What you need to do => Reproduce exactly the lines from the start of the records through the line containing "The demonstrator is", both included. Leave the pictures out.

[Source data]

+ + + + +

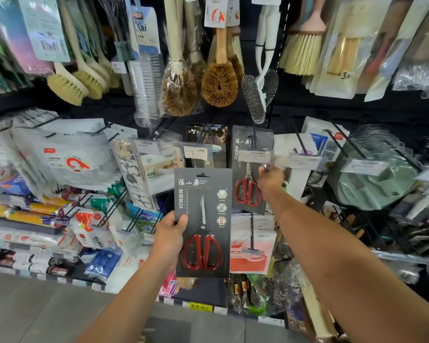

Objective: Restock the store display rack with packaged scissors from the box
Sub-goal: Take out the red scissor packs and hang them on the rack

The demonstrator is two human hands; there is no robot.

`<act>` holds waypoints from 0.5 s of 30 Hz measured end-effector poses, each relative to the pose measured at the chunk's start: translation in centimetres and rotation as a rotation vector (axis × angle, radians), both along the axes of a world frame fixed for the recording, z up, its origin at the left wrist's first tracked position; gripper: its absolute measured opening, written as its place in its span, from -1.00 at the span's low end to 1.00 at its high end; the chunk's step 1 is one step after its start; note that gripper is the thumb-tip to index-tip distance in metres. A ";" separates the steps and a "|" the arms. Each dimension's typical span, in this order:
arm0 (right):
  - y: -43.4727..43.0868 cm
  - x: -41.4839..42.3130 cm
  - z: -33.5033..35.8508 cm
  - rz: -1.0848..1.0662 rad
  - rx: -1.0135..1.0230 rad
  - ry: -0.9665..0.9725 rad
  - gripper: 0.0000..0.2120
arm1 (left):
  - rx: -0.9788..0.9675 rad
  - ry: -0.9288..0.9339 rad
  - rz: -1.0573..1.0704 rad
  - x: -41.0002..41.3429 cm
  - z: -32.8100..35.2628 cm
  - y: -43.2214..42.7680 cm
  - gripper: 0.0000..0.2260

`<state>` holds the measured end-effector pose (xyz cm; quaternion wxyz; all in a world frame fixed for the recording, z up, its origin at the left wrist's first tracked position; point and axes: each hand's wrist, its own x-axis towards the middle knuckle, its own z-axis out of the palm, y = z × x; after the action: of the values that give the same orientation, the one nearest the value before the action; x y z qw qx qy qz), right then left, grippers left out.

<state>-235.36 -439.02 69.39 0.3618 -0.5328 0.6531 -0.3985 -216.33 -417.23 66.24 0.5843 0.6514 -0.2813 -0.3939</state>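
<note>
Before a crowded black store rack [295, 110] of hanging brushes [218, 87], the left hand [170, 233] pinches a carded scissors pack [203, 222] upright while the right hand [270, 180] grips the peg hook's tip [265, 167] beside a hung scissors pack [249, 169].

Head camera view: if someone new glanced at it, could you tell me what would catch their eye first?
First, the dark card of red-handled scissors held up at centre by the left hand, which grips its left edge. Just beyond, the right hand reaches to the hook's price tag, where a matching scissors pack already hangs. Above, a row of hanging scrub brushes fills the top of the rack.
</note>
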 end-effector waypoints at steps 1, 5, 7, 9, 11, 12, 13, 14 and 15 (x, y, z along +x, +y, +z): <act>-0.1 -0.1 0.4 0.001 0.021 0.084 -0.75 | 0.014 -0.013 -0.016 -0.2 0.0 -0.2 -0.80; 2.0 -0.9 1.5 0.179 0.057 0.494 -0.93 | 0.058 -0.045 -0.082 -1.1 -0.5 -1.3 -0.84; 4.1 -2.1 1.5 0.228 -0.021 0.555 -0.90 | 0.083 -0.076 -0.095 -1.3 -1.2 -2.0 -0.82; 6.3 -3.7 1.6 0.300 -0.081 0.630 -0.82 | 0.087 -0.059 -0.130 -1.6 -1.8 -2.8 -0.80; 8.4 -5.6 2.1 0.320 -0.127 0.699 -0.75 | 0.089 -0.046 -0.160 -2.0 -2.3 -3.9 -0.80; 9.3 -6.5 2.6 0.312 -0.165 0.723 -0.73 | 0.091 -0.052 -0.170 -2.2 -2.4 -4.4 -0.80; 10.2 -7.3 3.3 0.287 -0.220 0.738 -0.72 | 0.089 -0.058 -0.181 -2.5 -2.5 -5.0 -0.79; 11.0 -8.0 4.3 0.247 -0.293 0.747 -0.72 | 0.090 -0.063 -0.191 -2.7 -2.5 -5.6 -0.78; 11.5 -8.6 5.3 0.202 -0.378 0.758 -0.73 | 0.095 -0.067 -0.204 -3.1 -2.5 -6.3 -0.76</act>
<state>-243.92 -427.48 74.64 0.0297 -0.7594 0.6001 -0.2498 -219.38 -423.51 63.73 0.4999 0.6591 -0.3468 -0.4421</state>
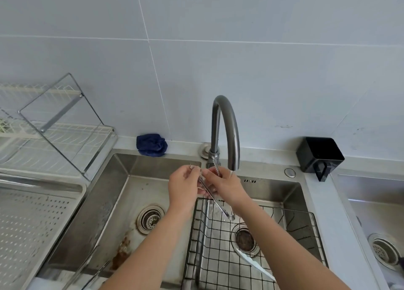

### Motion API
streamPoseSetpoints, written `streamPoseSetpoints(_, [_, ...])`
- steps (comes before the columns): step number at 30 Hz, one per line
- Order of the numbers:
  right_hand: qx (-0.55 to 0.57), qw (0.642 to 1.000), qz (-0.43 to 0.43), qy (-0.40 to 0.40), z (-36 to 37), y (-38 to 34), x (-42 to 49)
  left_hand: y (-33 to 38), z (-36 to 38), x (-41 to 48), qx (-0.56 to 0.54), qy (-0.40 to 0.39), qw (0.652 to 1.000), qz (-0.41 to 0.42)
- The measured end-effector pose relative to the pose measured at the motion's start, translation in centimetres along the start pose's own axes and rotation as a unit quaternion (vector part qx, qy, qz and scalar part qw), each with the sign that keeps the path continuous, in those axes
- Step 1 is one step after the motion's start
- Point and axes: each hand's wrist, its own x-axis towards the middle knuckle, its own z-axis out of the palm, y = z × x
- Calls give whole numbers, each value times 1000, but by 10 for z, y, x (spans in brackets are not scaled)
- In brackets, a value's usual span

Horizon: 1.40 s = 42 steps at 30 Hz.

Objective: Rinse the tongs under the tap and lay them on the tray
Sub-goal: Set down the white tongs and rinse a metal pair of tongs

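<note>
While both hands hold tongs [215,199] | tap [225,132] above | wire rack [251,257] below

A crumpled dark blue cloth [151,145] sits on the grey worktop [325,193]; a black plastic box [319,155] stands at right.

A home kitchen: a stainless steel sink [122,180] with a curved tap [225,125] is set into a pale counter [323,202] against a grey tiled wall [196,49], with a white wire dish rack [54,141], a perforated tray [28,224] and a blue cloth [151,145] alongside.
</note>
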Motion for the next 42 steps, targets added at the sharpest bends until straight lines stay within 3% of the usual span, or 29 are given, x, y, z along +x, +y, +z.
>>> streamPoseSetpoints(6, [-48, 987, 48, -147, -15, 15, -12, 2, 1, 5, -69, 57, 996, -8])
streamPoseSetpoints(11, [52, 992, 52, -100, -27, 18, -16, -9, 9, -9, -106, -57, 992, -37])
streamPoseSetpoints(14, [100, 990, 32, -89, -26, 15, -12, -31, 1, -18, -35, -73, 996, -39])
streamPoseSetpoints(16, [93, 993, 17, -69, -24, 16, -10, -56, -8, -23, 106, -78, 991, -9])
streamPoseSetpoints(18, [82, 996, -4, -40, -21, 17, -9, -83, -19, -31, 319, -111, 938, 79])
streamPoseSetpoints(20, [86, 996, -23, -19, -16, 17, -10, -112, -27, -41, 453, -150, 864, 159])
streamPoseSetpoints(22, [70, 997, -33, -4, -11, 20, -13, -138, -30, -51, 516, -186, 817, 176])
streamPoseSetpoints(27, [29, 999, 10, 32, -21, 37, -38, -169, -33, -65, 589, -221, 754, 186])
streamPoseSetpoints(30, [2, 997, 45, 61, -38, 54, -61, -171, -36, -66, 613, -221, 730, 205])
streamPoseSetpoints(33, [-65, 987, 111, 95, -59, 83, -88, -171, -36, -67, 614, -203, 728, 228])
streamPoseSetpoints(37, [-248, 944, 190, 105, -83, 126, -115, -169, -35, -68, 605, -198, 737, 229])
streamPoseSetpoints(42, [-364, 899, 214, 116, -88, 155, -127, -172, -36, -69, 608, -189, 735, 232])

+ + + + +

Exercise result =>
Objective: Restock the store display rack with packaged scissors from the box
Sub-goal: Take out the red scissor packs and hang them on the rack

The demonstrator is two human hands; there is no robot.

The required output has been supplied.